The VMD molecular graphics tutorial includes basic instructions for
doing this with text commands (see "aligning two molecules"):
http://www.ks.uiuc.edu/Training/Tutorials/vmd/tutorial-html/node3.html
You can also do this with the Analysis->Multiple Alignment
or Analysis->RMSD Calculator extensions included in VMD 1.8.3,
or with the RMSDTT extension here:
http://physiology.med.cornell.edu/faculty/hweinstein/vmdplugins/rmsdtt/
John Stone
vmd_at_ks.uiuc.edu
On Fri, Aug 19, 2005 at 02:26:32PM -0700, Kara Di Giorgio wrote:
> I'm trying to overlay two drug molecules in a binding site of a DNA
> strand from a pdb file.
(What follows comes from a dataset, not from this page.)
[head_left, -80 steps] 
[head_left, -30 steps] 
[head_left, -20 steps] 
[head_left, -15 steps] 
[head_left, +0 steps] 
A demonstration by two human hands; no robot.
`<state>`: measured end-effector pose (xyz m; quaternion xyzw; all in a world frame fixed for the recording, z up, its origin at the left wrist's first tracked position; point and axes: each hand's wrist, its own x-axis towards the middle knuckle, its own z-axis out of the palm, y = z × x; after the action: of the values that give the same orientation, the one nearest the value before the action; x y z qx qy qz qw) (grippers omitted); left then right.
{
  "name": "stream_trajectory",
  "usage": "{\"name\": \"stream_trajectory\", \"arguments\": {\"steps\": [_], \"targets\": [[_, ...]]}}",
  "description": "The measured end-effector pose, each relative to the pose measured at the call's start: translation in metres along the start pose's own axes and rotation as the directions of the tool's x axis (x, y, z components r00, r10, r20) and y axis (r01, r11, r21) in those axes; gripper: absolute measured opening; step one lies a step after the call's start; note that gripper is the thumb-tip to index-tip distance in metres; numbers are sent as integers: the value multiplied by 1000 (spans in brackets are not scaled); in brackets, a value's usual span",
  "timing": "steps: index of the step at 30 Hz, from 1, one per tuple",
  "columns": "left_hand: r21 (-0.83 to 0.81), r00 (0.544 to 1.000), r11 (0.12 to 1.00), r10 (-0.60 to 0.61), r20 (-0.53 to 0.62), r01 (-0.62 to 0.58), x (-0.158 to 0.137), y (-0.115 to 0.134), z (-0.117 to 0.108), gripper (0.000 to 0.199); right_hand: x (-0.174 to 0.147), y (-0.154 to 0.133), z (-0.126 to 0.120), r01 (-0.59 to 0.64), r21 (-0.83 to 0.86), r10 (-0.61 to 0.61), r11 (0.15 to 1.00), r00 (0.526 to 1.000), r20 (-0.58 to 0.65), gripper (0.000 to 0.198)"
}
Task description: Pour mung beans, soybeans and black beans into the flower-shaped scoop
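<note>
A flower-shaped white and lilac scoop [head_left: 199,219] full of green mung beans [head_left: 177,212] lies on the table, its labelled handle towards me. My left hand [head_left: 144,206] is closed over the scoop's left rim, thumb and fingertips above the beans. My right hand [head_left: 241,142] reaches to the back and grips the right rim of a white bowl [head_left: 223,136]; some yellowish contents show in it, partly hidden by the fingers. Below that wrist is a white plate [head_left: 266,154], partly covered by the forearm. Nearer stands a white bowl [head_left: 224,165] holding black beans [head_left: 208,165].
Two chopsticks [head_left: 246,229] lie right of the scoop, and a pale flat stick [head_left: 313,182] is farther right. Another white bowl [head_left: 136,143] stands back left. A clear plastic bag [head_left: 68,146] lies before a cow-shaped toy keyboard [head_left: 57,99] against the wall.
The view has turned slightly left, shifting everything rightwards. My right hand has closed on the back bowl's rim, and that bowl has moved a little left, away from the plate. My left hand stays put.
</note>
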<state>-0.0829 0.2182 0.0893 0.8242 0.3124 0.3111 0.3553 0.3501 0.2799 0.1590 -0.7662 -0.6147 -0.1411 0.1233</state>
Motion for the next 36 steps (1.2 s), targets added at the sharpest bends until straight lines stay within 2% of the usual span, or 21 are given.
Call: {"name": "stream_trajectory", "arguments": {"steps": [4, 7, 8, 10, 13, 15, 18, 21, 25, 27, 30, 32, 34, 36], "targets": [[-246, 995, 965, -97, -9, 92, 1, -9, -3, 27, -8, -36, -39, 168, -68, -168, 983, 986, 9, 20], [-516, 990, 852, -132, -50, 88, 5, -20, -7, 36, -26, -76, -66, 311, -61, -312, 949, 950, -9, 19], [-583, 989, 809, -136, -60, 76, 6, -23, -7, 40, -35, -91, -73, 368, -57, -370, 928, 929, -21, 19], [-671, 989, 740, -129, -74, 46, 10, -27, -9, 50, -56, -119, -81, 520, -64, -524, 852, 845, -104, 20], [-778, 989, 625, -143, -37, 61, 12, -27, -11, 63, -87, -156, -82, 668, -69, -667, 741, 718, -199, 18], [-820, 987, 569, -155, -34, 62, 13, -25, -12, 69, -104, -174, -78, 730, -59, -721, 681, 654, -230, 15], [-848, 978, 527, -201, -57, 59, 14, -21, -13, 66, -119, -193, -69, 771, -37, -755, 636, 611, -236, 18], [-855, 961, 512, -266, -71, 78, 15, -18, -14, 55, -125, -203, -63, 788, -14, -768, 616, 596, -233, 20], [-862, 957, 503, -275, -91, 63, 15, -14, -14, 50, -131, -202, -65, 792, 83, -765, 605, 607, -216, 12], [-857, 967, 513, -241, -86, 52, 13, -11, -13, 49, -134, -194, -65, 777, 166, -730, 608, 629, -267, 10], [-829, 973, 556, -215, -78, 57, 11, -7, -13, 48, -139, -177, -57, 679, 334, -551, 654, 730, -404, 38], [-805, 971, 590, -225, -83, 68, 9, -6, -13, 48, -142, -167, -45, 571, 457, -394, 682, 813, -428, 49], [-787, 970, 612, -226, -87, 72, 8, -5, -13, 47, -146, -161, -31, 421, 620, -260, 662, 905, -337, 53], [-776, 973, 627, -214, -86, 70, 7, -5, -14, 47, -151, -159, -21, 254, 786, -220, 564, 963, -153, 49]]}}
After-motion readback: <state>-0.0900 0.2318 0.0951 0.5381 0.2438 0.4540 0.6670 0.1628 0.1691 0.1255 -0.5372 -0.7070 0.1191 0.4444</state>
I've read in the manual that you can overlay
> structures in VMD, but I've never been able to understand how to get it
> to work. I've been getting help with this from a friend who knows
> MIDAS. In MIDAS it's relatively easy, you give it the match command
> and then pick the four atoms of each structure you want to match.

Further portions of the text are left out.